"Si no veis signos y prodigios, no creéis"
(Jn 4,48)
Ocurre que, en ocasiones, algunos pasamos nuestra vida pidiéndole a Dios señales y prodigios para confirmar que nuestras expectativas de vida, nuestros deseos y proyectos de "aquí abajo" coinciden con Su voluntad. Y si no sucede así, se lo recriminamos.
Sin embargo, ¿no deberíamos seguir el ejemplo de la Virgen María, discerniendo y meditando todo en nuestro corazón? (Lc 2,19).

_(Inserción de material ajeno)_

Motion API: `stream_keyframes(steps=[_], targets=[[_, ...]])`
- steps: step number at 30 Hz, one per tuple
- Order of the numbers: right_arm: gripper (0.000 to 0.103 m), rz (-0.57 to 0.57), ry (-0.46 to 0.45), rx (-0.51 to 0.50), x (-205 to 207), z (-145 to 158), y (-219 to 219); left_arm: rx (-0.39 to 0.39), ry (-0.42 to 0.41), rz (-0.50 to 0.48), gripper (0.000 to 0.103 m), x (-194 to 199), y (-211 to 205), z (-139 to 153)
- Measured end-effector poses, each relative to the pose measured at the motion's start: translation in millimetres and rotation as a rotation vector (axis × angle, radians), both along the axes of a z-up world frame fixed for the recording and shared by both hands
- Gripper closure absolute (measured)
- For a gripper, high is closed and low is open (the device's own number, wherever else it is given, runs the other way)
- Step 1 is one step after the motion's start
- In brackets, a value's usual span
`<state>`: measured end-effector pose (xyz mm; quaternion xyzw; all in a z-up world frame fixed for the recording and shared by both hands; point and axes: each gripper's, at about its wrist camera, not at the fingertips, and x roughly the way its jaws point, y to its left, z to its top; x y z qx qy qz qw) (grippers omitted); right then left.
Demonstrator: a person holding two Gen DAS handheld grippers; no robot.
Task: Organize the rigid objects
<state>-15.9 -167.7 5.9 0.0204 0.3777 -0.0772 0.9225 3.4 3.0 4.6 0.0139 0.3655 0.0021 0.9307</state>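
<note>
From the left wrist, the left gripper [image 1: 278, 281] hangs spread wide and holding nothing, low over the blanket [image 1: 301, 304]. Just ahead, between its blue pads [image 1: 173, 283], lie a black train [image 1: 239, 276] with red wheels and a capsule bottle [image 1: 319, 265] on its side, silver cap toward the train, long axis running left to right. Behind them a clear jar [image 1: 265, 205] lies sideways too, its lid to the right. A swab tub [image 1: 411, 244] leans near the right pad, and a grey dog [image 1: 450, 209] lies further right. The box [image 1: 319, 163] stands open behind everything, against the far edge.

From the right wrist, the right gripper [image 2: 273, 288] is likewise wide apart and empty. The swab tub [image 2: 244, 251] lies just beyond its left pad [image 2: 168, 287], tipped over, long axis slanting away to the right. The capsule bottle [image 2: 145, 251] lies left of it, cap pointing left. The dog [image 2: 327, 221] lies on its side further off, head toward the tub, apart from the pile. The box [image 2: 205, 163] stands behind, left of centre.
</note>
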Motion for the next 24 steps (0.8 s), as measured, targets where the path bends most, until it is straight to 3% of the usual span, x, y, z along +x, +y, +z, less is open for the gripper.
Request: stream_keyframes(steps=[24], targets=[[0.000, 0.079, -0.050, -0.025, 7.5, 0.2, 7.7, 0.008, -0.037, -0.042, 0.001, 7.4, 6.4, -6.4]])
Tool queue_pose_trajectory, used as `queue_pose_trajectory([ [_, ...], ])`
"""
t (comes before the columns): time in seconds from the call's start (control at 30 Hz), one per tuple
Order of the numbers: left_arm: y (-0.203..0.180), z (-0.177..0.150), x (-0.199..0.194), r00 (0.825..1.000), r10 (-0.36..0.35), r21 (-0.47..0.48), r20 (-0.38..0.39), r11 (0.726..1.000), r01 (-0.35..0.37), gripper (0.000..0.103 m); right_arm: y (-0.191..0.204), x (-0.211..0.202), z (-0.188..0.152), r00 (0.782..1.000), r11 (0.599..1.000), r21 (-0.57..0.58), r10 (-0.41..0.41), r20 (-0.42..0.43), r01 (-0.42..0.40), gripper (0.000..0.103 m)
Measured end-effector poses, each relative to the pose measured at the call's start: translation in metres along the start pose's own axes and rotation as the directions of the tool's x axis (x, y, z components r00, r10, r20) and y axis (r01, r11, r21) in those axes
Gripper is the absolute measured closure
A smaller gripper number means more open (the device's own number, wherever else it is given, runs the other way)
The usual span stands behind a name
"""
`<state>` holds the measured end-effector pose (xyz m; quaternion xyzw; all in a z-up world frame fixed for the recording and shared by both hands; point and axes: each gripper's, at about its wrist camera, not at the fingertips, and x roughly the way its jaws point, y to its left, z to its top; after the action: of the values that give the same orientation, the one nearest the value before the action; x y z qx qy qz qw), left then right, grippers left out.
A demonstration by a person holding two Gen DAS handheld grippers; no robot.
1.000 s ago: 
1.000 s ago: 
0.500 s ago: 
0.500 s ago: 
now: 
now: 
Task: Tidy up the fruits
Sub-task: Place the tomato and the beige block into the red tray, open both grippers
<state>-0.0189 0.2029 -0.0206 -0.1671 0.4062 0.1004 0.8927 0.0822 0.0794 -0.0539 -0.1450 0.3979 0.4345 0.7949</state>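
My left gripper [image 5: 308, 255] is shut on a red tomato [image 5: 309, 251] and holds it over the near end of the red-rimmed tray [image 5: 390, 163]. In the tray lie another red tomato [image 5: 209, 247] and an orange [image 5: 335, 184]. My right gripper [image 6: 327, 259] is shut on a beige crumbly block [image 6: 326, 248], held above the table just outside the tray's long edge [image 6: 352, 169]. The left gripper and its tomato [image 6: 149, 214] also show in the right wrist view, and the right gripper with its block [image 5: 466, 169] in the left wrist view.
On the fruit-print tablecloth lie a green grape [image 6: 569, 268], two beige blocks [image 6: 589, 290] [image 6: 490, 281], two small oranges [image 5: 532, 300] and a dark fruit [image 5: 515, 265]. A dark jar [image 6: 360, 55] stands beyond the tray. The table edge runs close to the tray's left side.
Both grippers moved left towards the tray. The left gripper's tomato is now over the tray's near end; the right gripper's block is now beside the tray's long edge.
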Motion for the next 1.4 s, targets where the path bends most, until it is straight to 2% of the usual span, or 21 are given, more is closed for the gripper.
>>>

Recuerdo una historia graciosa que me contaron en una ocasión, durante una charla sobre la fe y la confianza en Dios, que viene muy al caso y que decía algo parecido a esto:
Había una vez un hombre muy creyente que no temía nada porque Dios siempre estaría junto a él para ayudarlo en cualquier circunstancia.Un día, se desencadenó una terrible tormenta que provocó grandes inundaciones. Buscó un sitio elevado en el tejado de su casa y esperó a que Dios le salvara.Al poco tiempo, se acercó una lancha de rescate desde la que le dijeron- "Hombre de Dios, agárrese a esta cuerda y le pondremos a salvo".El hombre contestó -"Muchas gracias pero no necesito de su ayuda, Dios me salvará".Y la lancha se marchó.Al cabo de un rato, otra embarcación se acercó, le lanzaron un salvavidas y le dijeron- "Hombre de Dios, sujétese a este salvavidas y le llevaremos a tierra firme".El hombre contestó de nuevo -"Muchas gracias, pero no necesito de su ayuda, Dios me salvará".Ellos insistieron porque la tormenta arreciaba y el agua crecía por encima de las casas, pero el hombre no les hizo caso. Y se alejaron en busca de otras personas.De pronto, escuchó el ruido de las aspas de un helicóptero desde el que le lanzaron una escalera y le dijeron-"Hombre de Dios, agárrese bien a la escala que le tendemos, suba por ella y le pondremos a salvo".Pero el hombre nuevamente contestó -"Muchas gracias pero no necesito de su ayuda, Dios me salvará".El helicóptero se alejó dejando al hombre en una situación tan límite que terminó ahogándose.De camino al cielo, el hombre se encuentra con Dios y le dice: "Señor Dios, yo que siempre he creído en Ti, yo que siempre he confiado en Ti, yo que siempre te he rezado...¿por qué me has abandonado a mi suerte, dejándome morir ahogado?"Dios, con infinita paciencia y ternura le dice -"Querido mío, yo nunca abandono a mis hijos amados.¿Recuerdas la lancha que te dijo que te acercaras para ponerte a salvo? Era YO ayudándote.¿Recuerdas el barco que te lanzó un salvavidas para ponerte a salvo? Era YO ayudándote.¿Recuerdas el helicóptero que te lanzó una escala para ponerte a salvo? Era YO ayudándote.En tres ocasiones fue a buscarte para salvarte y tú decidiste rechazarlas una tras otra. Yo siempre estuve cerca de ti, a tu lado, para ayudarte pero está en ti reconocer las oportunidades que te brindo y aprovecharlas. En contra de tu libertad, yo no puedo hacer nada".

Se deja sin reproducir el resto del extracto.